> _PROBLEM STATEMENT_: Please retype the records below exactly, from the first line down to and including the line with "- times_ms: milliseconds".

——

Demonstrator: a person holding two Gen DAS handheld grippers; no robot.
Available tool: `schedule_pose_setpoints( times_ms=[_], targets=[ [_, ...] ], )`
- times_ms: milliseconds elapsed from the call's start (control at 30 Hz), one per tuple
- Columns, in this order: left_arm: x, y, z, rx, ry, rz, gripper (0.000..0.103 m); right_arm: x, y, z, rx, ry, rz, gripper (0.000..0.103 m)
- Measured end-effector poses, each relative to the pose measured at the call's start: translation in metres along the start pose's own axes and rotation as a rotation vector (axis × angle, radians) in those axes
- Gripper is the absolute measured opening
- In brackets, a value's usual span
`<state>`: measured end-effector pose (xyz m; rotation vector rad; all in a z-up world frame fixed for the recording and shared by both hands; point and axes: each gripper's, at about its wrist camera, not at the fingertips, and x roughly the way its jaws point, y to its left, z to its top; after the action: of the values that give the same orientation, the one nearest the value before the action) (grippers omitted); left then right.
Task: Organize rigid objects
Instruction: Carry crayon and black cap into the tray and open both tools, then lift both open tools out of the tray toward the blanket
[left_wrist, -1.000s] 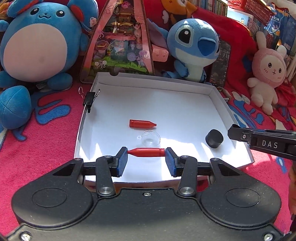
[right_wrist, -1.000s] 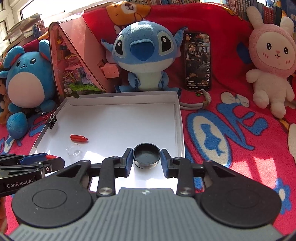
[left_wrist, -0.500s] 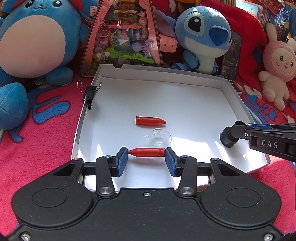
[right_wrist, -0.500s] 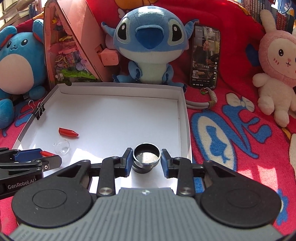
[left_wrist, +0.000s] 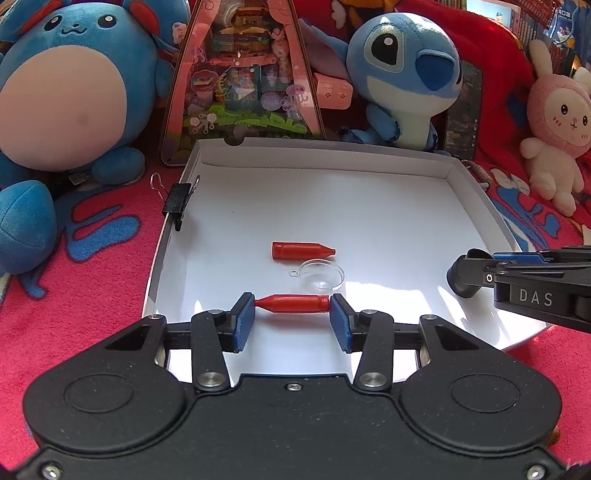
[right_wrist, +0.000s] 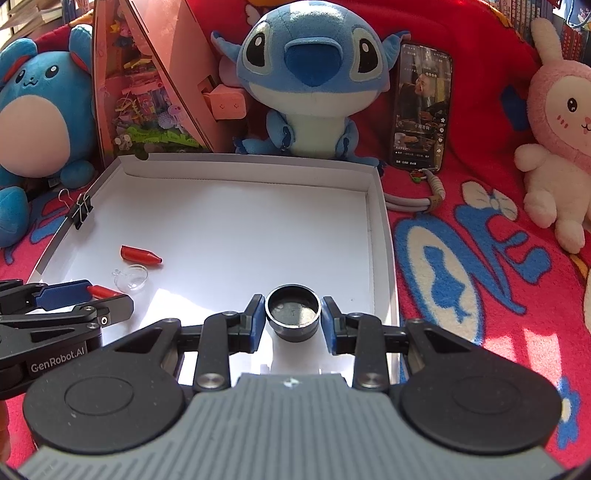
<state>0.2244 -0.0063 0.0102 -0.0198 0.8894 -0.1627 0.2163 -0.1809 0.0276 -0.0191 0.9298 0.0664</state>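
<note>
My left gripper (left_wrist: 291, 314) is shut on a red bullet-shaped piece (left_wrist: 293, 303), gripped end to end over the near part of the white tray (left_wrist: 325, 147). A second red piece (left_wrist: 303, 250) and a clear plastic dome (left_wrist: 319, 274) lie on the tray floor just beyond it. My right gripper (right_wrist: 293, 317) is shut on a round black cup (right_wrist: 293, 312) over the tray's (right_wrist: 251, 168) near right corner. The right wrist view also shows the left gripper (right_wrist: 92, 295), the loose red piece (right_wrist: 140, 255) and the dome (right_wrist: 131, 278).
A black binder clip (left_wrist: 177, 201) is clamped on the tray's left wall. Behind the tray stand a round blue plush (left_wrist: 62, 92), a pink triangular toy box (left_wrist: 240, 74), a blue plush (right_wrist: 314, 81) and a phone (right_wrist: 421, 107). A pink rabbit plush (right_wrist: 557, 122) sits right, on a red blanket.
The right gripper has edged a little forward and down over the tray, the black cup still in it. The left gripper has stayed nearly still with its red piece.
</note>
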Motion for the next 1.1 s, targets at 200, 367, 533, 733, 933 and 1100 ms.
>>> schedule_pose_setpoints(
  times_ms=[200,367,533,733,933,1100],
  targets=[
    [0.001,-0.002,0.001,0.011,-0.012,0.008,0.043,0.002,0.000,0.001,0.005,0.000,-0.008,0.038],
    [0.001,-0.002,0.001,0.017,-0.022,0.015,0.043,0.003,0.000,0.000,0.007,-0.001,-0.004,0.038],
    [0.001,-0.004,0.000,0.021,-0.033,0.019,0.043,0.005,0.001,0.000,0.007,-0.002,-0.005,0.039],
    [0.001,-0.005,-0.001,0.030,-0.036,0.020,0.053,0.005,0.000,0.000,0.015,-0.013,-0.009,0.054],
    [-0.004,-0.008,-0.004,0.066,-0.055,0.036,0.068,0.004,0.001,-0.003,0.005,-0.021,-0.006,0.060],
    [-0.012,-0.010,-0.006,0.090,-0.088,0.057,0.086,0.001,0.000,-0.006,0.002,-0.038,-0.011,0.070]
  ],
)
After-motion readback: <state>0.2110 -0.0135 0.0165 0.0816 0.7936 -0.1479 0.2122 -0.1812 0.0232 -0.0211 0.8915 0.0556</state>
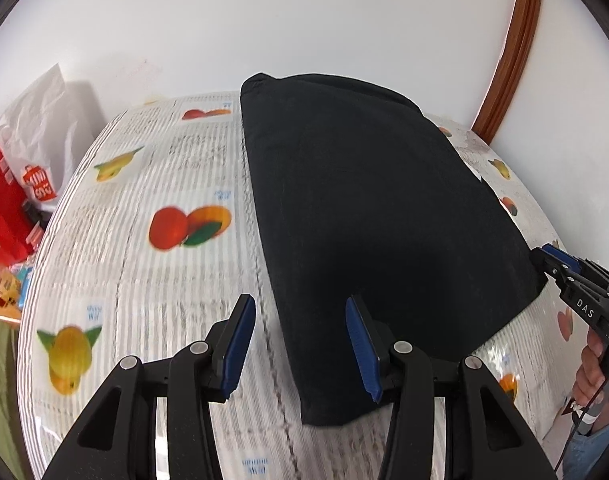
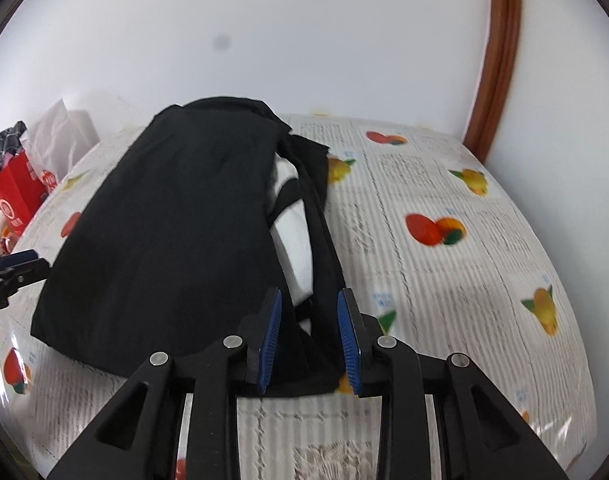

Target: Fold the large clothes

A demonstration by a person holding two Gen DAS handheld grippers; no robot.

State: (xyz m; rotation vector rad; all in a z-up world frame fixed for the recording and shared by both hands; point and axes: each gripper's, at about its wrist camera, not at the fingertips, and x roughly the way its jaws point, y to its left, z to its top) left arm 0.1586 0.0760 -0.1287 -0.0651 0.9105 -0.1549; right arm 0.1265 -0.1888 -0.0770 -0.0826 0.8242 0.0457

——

> _OUTPUT OF THE EXERCISE_:
Demonstrator: a person holding two Gen DAS handheld grippers; no robot.
Available tool: `schedule_pose_setpoints( times_ms=[_], targets=[ [_, ...] ], )`
- times_ms: milliseconds elapsed from the call's start (control at 30 Hz), one per tuple

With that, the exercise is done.